**EXERCISE DESCRIPTION**:
Below are some records. Pull every line that contains the word "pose".

Stored records:
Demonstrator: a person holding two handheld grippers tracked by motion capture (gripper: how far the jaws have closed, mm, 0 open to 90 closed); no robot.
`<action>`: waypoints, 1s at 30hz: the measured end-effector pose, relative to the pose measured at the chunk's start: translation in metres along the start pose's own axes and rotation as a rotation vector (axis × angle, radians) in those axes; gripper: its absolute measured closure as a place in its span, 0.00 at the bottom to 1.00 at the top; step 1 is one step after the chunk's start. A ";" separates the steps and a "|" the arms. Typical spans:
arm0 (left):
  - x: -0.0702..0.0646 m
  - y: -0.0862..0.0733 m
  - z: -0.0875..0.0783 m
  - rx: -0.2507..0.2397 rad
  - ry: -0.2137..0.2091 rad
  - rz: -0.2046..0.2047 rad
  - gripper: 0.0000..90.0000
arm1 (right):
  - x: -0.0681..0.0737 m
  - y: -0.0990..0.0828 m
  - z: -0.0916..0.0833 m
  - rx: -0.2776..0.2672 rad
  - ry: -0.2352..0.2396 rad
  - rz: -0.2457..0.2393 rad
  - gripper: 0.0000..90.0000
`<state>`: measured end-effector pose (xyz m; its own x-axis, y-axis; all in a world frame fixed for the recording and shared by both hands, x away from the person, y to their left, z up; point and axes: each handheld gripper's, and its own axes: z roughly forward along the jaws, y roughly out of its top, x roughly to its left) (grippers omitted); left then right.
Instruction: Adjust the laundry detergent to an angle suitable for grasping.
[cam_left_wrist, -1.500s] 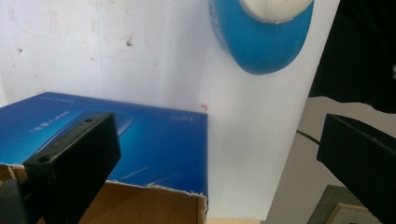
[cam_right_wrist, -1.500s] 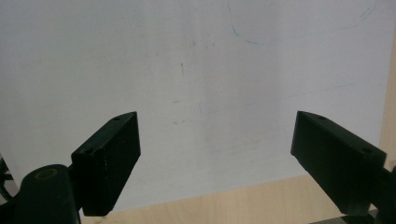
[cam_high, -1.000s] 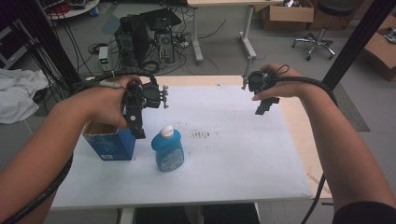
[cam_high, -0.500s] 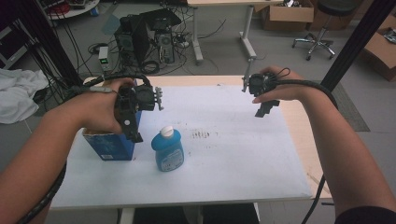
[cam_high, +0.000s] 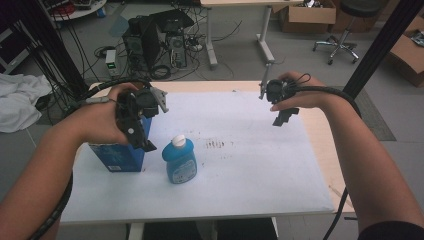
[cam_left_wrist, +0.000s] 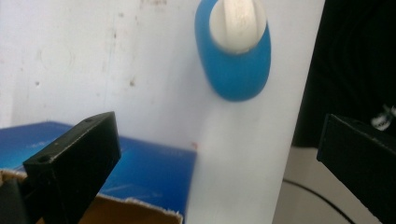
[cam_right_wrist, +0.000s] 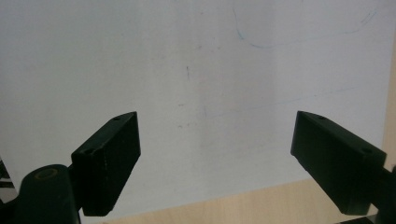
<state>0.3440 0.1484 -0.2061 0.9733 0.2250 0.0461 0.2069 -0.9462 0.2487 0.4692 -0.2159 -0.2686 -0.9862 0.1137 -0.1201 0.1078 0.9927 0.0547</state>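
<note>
1. Since a second ago my left gripper (cam_high: 141, 131) has slid back toward my left and nearer to me; it now hangs over the open blue box (cam_high: 117, 157) instead of between the box and the bottle. My right gripper (cam_high: 283, 116) has barely shifted.
2. My left fingers (cam_left_wrist: 74, 158) are spread wide with nothing between them. Below and past them, in the left gripper view, lie the torn cardboard rim of the blue box and, beyond it, the blue bottle (cam_left_wrist: 236, 65).
3. The blue bottle stands upright on the white surface (cam_high: 260, 170), its long axis vertical and its white cap (cam_high: 178, 140) pointing up. It sits just beside the box, on the side toward my right gripper.
4. My right fingers (cam_right_wrist: 107, 158) are also spread wide and empty, aimed down at bare white surface near its far edge, well apart from the bottle.
</note>
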 end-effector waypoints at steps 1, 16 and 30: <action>0.000 0.000 0.000 0.000 0.000 0.000 0.00 | 0.000 0.000 0.000 0.000 0.000 0.000 0.18; -0.003 -0.033 0.005 -0.275 -0.018 -0.035 0.00 | 0.000 0.003 0.001 -0.007 -0.003 -0.004 0.18; -0.015 -0.047 0.010 -0.457 0.003 -0.021 0.00 | 0.002 0.003 0.003 -0.021 -0.001 -0.005 0.18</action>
<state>0.3210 0.1868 -0.2281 0.9689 0.2444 0.0387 0.1612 -0.7419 0.6508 0.4684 -0.2121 -0.2719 -0.9866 0.1088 -0.1215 0.1001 0.9921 0.0752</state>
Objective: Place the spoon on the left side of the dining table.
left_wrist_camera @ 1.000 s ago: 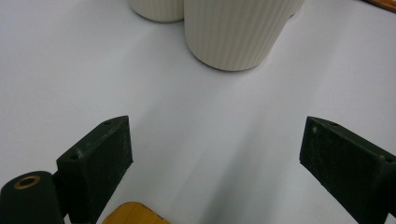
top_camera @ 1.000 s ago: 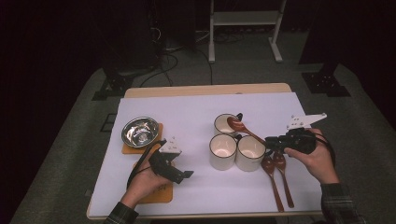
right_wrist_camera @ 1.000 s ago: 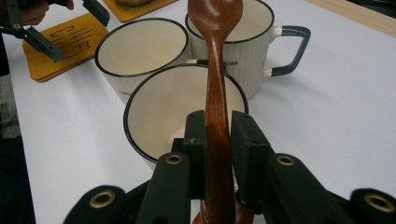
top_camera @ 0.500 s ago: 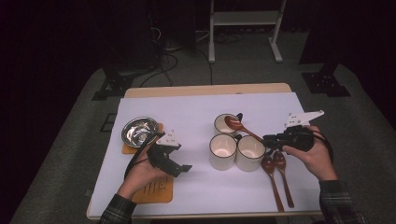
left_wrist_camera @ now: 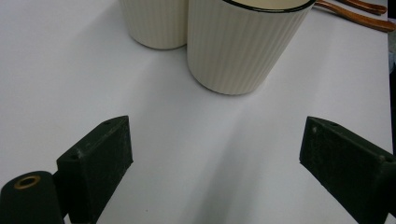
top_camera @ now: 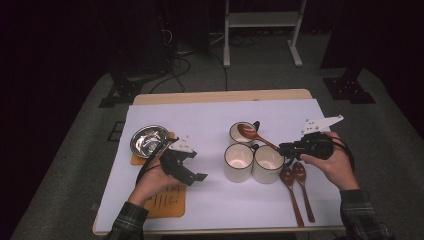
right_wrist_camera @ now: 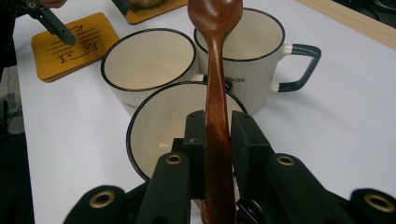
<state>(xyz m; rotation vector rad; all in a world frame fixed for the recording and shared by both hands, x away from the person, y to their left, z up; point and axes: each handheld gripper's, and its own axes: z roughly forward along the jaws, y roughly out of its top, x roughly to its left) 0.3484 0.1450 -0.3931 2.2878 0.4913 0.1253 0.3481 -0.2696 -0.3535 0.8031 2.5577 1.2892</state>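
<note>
Right tool (top_camera: 286, 148): clamped on the handle of a wooden spoon (top_camera: 250, 133); the right gripper view shows both pads (right_wrist_camera: 195, 144) pressing the handle (right_wrist_camera: 218, 140) from either side.
Spoon position: bowl end (right_wrist_camera: 215, 13) lies over the far mug (top_camera: 241, 133), at 12 o'clock of the mug cluster; handle crosses above the near right mug (top_camera: 268, 163).
Left tool (top_camera: 192, 176): wide open, nothing between the jaws; the left gripper view shows bare white counter (left_wrist_camera: 187, 140) between them.
Left tool place: at 9 o'clock of the mugs, apart from them, pointing toward the near left mug (top_camera: 238, 161).
Mugs: three cream ribbed mugs, close together; the right gripper view shows a dark handle (right_wrist_camera: 299, 65) on the far one and small lettering, too small to read fully.
Spare spoons (top_camera: 296, 192): two, flat on the counter at 5 o'clock of the mugs.
Steel bowl (top_camera: 148, 140): on a coaster (top_camera: 135, 159), at 9 o'clock.
Second coaster (top_camera: 167, 201): by the left hand (top_camera: 152, 182).
</note>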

**TASK OUTPUT**:
`<action>`: waypoints, 1s at 30hz: the measured end-effector pose, relative to the pose measured at the chunk's start: translation in metres along the start pose's own axes and rotation as a rotation vector (axis × angle, radians) in those axes; gripper: its absolute measured closure as a place in its span, 0.00 at the bottom to 1.00 at the top; step 1 is one step after the chunk's start. A ";" separates the steps and a "|" the arms. Typical spans:
`<state>`: measured end-effector pose (xyz m; its own x-axis, y-axis; all in a world frame fixed for the recording and shared by both hands, x away from the person, y to their left, z up; point and axes: each handheld gripper's, and its own axes: z roughly forward along the jaws, y roughly out of its top, x roughly to its left) (grippers omitted); left then right.

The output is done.